Я сознательно в конце фразы отказываюсь от больших букв и традиционных именований Богоматери. Все же в романе Гете перед нами всего лишь человеческая семья, хотя Вильгельм и скажет тому, кого и впрямь зовут Иосифом: «… прошлое снова воплотилось в вас не как самонадеянное лицедейство, а словно повторяется вновь, после многих лет»[11]. Перед нами «повторение» евангельской истории, невозможное – и эта невозможность остро и непосредственно ощутима[12] – в произведениях Достоевского.

Пожалуй, ключевое слово, через которое можно будет подойти к осознанию разницы того, что содержат в себе «картины» Гете и «иконы» Достоевского, можно отыскать во фразе, которой завершает свою историю «Святой Иосиф второй» (так называется вторая глава романа!): «Такими, как вы нас видели вчера, знает нас вся округа, и мы гордимся тем, что вся наша жизнь не посрамит священные имена и образ тех, подражание которым мы открыто исповедуем»[13].

Подражание[14] – принятое и даже предписанное в католичестве и запрещенное в Православии поведение верующего. В Православии и в жгучем ощущении Достоевского иное: «Христианство есть доказательство того, что в человеке может вместиться Бог. Это величайшая идея и величайшая слава человека, до которой он мог достигнуть» (25, 228)[15].

Подражать можно лишь тому, что не есть ты, и сколь бы естественно не складывалась жизнь, отношения, облик героев Гете, ощущение искусственности все же не покидает читателя. Будто они проживают не свою жизнь. А это возможно лишь по отношению к примеру и ориентиру, расположенному (как и положено примеру и ориентиру) в одном слое реальности с подражающими. Вообще, проблема ориентира («Делать жизнь с кого» – В.В. Маяковский) становится реальной проблемой для человека лишь в обезбоженном обществе.

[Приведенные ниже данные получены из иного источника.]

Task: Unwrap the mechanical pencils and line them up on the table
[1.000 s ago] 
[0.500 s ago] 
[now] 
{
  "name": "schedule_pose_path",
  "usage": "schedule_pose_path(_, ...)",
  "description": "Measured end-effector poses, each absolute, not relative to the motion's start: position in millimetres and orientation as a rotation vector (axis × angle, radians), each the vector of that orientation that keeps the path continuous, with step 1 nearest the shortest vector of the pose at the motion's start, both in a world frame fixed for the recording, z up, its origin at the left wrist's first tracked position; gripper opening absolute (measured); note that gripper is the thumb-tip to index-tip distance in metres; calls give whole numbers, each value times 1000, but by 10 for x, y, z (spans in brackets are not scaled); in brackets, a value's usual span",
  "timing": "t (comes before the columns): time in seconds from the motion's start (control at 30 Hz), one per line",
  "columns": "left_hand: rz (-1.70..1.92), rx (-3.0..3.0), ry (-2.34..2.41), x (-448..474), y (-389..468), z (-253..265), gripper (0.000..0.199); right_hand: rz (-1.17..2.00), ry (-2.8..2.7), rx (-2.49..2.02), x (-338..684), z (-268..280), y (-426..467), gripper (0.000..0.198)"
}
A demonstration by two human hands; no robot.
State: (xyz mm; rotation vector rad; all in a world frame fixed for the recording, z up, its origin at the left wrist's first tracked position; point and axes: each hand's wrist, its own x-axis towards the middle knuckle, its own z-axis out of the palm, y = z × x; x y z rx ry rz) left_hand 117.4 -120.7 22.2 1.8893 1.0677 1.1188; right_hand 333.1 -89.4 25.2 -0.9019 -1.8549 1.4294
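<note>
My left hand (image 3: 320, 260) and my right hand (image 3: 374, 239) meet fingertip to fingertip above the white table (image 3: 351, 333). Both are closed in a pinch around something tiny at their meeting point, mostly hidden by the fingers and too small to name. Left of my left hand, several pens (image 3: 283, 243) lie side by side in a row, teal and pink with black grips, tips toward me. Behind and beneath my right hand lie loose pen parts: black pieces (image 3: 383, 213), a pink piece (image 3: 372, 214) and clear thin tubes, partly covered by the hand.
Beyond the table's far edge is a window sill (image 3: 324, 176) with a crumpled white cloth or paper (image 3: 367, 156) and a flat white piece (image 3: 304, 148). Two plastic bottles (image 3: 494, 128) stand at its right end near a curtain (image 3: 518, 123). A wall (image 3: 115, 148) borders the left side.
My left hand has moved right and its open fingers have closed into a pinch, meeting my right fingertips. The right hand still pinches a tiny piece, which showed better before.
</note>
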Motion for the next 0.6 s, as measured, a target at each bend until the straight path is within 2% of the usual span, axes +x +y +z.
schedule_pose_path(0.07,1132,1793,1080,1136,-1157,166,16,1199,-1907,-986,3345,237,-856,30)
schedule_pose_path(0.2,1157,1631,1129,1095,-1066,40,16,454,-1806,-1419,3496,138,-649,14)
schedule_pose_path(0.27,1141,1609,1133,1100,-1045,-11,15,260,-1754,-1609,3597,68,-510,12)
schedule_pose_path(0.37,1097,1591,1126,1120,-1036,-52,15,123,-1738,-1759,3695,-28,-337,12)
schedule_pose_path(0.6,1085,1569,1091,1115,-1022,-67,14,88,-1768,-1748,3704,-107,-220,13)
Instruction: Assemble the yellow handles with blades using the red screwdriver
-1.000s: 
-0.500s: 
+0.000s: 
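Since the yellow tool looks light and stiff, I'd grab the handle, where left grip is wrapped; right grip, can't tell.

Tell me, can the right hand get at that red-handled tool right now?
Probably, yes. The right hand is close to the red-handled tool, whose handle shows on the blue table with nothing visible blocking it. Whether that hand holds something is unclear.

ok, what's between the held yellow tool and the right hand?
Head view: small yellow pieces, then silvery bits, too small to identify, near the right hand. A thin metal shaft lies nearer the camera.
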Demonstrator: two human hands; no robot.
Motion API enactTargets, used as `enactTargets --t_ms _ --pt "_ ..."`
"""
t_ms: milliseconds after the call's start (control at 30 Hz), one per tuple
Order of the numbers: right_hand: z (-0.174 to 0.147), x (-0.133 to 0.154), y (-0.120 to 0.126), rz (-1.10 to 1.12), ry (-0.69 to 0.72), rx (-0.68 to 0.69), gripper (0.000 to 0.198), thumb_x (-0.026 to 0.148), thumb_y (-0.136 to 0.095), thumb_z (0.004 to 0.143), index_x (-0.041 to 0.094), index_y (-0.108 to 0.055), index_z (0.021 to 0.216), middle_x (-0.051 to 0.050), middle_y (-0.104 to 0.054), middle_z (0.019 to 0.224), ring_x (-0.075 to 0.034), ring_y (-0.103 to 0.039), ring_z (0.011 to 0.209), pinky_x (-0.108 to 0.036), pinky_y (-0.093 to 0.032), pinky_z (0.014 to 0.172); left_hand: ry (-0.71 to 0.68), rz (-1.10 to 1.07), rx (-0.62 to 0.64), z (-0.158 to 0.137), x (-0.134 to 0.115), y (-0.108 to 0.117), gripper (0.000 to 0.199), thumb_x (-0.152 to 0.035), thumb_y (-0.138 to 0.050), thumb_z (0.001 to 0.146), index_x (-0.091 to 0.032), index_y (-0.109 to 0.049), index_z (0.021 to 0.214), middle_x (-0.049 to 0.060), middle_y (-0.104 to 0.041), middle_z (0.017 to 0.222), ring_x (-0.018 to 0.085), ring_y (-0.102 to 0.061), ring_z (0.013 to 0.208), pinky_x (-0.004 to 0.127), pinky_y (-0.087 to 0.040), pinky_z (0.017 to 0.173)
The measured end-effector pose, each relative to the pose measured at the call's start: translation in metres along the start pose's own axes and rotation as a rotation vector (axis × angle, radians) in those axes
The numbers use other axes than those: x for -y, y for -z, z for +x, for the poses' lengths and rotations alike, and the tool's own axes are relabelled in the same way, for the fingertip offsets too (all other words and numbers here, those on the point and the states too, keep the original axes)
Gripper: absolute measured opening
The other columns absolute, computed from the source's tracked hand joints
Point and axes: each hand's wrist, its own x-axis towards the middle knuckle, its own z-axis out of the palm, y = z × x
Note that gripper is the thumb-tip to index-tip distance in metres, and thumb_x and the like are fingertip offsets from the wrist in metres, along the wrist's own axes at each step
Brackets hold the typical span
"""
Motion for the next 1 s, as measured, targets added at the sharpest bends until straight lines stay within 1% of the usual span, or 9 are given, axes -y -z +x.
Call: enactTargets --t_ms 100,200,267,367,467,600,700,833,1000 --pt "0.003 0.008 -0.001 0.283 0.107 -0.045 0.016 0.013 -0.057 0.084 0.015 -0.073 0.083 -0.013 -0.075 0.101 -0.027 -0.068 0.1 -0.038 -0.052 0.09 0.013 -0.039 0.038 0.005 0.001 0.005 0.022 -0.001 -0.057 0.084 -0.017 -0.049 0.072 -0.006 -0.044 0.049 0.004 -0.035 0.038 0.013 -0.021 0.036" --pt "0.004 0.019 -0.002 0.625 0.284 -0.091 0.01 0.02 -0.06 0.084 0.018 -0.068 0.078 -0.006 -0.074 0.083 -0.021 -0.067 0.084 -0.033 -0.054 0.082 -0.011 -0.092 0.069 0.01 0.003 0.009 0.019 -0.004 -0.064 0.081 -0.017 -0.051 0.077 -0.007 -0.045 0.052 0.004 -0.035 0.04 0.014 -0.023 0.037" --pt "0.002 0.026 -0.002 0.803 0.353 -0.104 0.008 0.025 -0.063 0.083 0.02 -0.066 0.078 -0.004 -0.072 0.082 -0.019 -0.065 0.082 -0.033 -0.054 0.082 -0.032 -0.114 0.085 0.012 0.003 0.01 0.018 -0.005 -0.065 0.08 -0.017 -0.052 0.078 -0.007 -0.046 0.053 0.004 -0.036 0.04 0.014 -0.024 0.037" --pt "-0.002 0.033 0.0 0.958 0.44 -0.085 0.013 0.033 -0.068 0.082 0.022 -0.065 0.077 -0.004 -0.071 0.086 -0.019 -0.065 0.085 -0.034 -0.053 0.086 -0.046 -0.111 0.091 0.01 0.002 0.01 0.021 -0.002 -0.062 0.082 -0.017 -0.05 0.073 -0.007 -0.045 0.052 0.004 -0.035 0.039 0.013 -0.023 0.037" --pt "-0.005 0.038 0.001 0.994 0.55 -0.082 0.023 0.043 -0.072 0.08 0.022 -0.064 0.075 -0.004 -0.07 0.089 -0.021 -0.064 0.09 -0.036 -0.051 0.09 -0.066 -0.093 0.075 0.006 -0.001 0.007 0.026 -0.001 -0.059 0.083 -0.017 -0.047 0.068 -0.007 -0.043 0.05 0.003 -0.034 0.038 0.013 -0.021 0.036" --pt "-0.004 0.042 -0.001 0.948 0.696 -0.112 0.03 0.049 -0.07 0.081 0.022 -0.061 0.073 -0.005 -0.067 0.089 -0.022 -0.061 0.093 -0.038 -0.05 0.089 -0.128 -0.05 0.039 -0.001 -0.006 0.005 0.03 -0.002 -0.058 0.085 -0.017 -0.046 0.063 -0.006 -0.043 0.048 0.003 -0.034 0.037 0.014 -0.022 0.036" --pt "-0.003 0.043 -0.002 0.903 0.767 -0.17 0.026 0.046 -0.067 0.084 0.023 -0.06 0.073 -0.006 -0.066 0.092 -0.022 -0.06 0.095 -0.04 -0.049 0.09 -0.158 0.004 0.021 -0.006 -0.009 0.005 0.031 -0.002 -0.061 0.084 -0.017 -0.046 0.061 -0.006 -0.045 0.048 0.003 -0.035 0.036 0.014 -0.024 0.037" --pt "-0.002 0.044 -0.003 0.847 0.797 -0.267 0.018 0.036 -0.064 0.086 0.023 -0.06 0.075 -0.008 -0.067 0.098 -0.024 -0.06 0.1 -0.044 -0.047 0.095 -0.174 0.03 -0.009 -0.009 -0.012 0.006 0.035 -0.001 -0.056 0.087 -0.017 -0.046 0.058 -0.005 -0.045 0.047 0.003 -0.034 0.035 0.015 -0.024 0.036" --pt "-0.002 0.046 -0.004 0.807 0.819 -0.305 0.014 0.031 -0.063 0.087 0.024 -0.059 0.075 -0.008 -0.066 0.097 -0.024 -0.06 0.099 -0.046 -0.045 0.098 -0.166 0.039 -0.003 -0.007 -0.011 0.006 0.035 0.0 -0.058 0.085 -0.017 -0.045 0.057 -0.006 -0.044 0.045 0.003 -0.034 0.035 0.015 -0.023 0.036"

Подражать можно тому, чему можешь уподобиться. Но нельзя уподобиться тому, чьим подобием ты и так являешься. Нелепо подражать Богу, когда надо вместить Его в себе. И тогда совсем в иных формах проступит все та же вечная сущность. Герои Достоевского, проживая свою жизнь, являют внутри нее – не во внешних формах, но в сути – бытие вечных первообразов.

Кстати, герои Достоевского ориентиры и образцы для подражания тоже находят в горизонтальном движении времени, в истории. Так, Раскольников принимает себе за образец Наполеона и Магомета, Солона и Ликурга. Именно исторические образцы и примеры провоцируют потерю личностью себя самой, ее самоизнасилование, ее поступание вопреки заложенным в ней стремлениям, представлениям и самозапретам. Обратившись же к себе, личность обнаруживает внутри себя данный, вечно существующий, неисторжимый из нее до какого-то последнего предела свой первообраз – лик Христов, пытаясь воплотить который, она испытывает истинное облегчение – несмотря на все трудности такого воплощения – и истинную радость встречи с собой – а не подмены своей сущности, не натягивания на себя – личины.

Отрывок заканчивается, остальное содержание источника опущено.